*** MATERIAL PROVIDED
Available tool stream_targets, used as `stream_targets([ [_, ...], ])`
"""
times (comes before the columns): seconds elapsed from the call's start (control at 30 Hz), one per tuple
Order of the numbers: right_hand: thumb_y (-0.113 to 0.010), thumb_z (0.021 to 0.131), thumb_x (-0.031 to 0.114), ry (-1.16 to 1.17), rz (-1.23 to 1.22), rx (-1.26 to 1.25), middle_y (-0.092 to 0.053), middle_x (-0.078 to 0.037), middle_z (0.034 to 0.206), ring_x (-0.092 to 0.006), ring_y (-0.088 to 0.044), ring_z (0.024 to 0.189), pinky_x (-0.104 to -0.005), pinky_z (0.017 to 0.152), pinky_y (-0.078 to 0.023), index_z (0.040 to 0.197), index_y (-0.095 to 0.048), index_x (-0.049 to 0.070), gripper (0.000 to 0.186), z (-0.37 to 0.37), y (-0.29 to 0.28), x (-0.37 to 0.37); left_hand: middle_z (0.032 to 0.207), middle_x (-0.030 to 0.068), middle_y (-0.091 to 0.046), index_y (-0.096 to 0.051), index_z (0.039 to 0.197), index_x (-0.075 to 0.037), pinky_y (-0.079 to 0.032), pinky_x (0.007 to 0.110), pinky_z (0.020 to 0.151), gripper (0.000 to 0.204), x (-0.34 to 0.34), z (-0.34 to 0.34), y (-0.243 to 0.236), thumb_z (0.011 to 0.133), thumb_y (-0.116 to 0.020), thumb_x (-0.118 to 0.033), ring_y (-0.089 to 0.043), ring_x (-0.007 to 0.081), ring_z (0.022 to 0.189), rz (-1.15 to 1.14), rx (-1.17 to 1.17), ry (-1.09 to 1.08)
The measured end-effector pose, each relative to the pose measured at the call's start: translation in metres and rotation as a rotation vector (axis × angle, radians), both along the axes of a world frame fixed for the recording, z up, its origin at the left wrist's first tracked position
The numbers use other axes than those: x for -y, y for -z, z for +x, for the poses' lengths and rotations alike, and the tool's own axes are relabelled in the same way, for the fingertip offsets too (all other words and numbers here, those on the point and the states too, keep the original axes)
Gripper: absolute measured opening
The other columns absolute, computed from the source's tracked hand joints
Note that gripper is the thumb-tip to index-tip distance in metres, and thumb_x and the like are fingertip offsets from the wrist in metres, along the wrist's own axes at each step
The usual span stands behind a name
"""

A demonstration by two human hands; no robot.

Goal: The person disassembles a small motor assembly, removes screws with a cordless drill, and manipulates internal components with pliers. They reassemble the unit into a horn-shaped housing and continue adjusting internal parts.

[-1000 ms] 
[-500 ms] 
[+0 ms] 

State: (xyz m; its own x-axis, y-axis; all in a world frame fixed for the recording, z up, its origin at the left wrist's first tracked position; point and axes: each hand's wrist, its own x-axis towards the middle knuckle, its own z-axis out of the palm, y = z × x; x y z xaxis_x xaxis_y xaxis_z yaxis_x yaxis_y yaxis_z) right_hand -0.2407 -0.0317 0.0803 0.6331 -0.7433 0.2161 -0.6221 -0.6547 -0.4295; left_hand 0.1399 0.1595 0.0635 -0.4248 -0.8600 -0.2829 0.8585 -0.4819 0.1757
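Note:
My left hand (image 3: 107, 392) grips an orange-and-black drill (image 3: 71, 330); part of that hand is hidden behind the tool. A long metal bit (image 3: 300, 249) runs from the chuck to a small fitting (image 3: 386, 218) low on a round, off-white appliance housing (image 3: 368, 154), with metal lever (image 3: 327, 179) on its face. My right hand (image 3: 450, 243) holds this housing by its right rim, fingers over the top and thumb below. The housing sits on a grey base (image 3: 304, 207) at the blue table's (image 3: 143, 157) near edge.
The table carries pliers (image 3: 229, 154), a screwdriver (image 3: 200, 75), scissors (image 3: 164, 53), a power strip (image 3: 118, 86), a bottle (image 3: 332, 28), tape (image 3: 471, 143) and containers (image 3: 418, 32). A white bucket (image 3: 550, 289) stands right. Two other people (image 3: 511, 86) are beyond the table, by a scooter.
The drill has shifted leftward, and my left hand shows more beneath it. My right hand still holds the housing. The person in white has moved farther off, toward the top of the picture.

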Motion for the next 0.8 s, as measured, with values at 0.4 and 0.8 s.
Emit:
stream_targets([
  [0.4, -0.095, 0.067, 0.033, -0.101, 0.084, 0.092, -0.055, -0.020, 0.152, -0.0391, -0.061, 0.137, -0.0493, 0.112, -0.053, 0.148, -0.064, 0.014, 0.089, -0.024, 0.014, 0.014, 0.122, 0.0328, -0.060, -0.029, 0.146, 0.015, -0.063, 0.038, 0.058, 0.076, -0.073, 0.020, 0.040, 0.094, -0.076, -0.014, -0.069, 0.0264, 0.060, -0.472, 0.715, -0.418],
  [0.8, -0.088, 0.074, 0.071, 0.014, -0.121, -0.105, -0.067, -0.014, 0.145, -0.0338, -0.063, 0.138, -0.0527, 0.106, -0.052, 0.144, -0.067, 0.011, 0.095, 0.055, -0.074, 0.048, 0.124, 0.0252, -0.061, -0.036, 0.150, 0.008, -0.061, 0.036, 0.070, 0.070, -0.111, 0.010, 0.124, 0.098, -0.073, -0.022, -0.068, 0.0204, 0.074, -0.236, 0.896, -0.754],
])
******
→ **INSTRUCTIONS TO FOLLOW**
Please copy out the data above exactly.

→ **ANSWER**
Available tool stream_targets, used as `stream_targets([ [_, ...], ])`
"""
times (comes before the columns): seconds elapsed from the call's start (control at 30 Hz), one per tuple
Order of the numbers: right_hand: thumb_y (-0.113 to 0.010), thumb_z (0.021 to 0.131), thumb_x (-0.031 to 0.114), ry (-1.16 to 1.17), rz (-1.23 to 1.22), rx (-1.26 to 1.25), middle_y (-0.092 to 0.053), middle_x (-0.078 to 0.037), middle_z (0.034 to 0.206), ring_x (-0.092 to 0.006), ring_y (-0.088 to 0.044), ring_z (0.024 to 0.189), pinky_x (-0.104 to -0.005), pinky_z (0.017 to 0.152), pinky_y (-0.078 to 0.023), index_z (0.040 to 0.197), index_y (-0.095 to 0.048), index_x (-0.049 to 0.070), gripper (0.000 to 0.186), z (-0.37 to 0.37), y (-0.29 to 0.28), x (-0.37 to 0.37); left_hand: middle_z (0.032 to 0.207), middle_x (-0.030 to 0.068), middle_y (-0.091 to 0.046), index_y (-0.096 to 0.051), index_z (0.039 to 0.197), index_x (-0.075 to 0.037), pinky_y (-0.079 to 0.032), pinky_x (0.007 to 0.110), pinky_z (0.020 to 0.151), gripper (0.000 to 0.204), x (-0.34 to 0.34), z (-0.34 to 0.34), y (-0.243 to 0.236), thumb_z (0.011 to 0.133), thumb_y (-0.116 to 0.020), thumb_x (-0.118 to 0.033), ring_y (-0.089 to 0.043), ring_x (-0.007 to 0.081), ring_z (0.022 to 0.189), rz (-1.15 to 1.14), rx (-1.17 to 1.17), ry (-1.09 to 1.08)
The measured end-effector pose, each relative to the pose measured at the call's start: translation in metres and rotation as a rotation vector (axis × angle, radians), both along the axes of a world frame fixed for the recording, z up, its origin at the left wrist's first tracked position
The numbers use other axes than those: x for -y, y for -z, z for +x, for the poses' lengths and rotations alike, and the tool's own axes are relabelled in the same way, for the fingertip offsets too (all other words and numbers here, those on the point and the states too, keep the original axes)
Gripper: absolute measured opening
The other columns absolute, computed from the source's tracked hand joints
Note that gripper is the thumb-tip to index-tip distance in metres, and thumb_x and the like are fingertip offsets from the wrist in metres, along the wrist's own axes at each step
The usual span stands behind a name
"""

A demonstration by two human hands; no robot.

Goal: The person disassembles a small motor assembly, removes screws with a cordless drill, and manipulates internal components with pliers. They reassemble the unit into a horn-shaped housing and continue adjusting internal parts.

[-1000 ms] 
[-500 ms] 
[+0 ms] 

State: (xyz m; its own x-axis, y-axis; all in a world frame fixed for the recording, z up, its origin at the left wrist's first tracked position; point and axes: each hand's wrist, its own x-axis towards the middle knuckle, its own z-axis out of the palm, y = z × x; x y z xaxis_x xaxis_y xaxis_z yaxis_x yaxis_y yaxis_z) right_hand -0.2407 -0.0317 0.0803 0.6331 -0.7433 0.2161 -0.6221 -0.6547 -0.4295; left_hand 0.1399 0.1595 0.0635 -0.4248 -0.8600 -0.2829 0.8585 -0.4819 0.1757
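Note:
My left hand (image 3: 107, 392) grips an orange-and-black drill (image 3: 71, 330); part of that hand is hidden behind the tool. A long metal bit (image 3: 300, 249) runs from the chuck to a small fitting (image 3: 386, 218) low on a round, off-white appliance housing (image 3: 368, 154), with metal lever (image 3: 327, 179) on its face. My right hand (image 3: 450, 243) holds this housing by its right rim, fingers over the top and thumb below. The housing sits on a grey base (image 3: 304, 207) at the blue table's (image 3: 143, 157) near edge.
The table carries pliers (image 3: 229, 154), a screwdriver (image 3: 200, 75), scissors (image 3: 164, 53), a power strip (image 3: 118, 86), a bottle (image 3: 332, 28), tape (image 3: 471, 143) and containers (image 3: 418, 32). A white bucket (image 3: 550, 289) stands right. Two other people (image 3: 511, 86) are beyond the table, by a scooter.
The drill has shifted leftward, and my left hand shows more beneath it. My right hand still holds the housing. The person in white has moved farther off, toward the top of the picture.
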
Motion for the next 0.8 s, as measured, with values at 0.4 and 0.8 s.
Emit:
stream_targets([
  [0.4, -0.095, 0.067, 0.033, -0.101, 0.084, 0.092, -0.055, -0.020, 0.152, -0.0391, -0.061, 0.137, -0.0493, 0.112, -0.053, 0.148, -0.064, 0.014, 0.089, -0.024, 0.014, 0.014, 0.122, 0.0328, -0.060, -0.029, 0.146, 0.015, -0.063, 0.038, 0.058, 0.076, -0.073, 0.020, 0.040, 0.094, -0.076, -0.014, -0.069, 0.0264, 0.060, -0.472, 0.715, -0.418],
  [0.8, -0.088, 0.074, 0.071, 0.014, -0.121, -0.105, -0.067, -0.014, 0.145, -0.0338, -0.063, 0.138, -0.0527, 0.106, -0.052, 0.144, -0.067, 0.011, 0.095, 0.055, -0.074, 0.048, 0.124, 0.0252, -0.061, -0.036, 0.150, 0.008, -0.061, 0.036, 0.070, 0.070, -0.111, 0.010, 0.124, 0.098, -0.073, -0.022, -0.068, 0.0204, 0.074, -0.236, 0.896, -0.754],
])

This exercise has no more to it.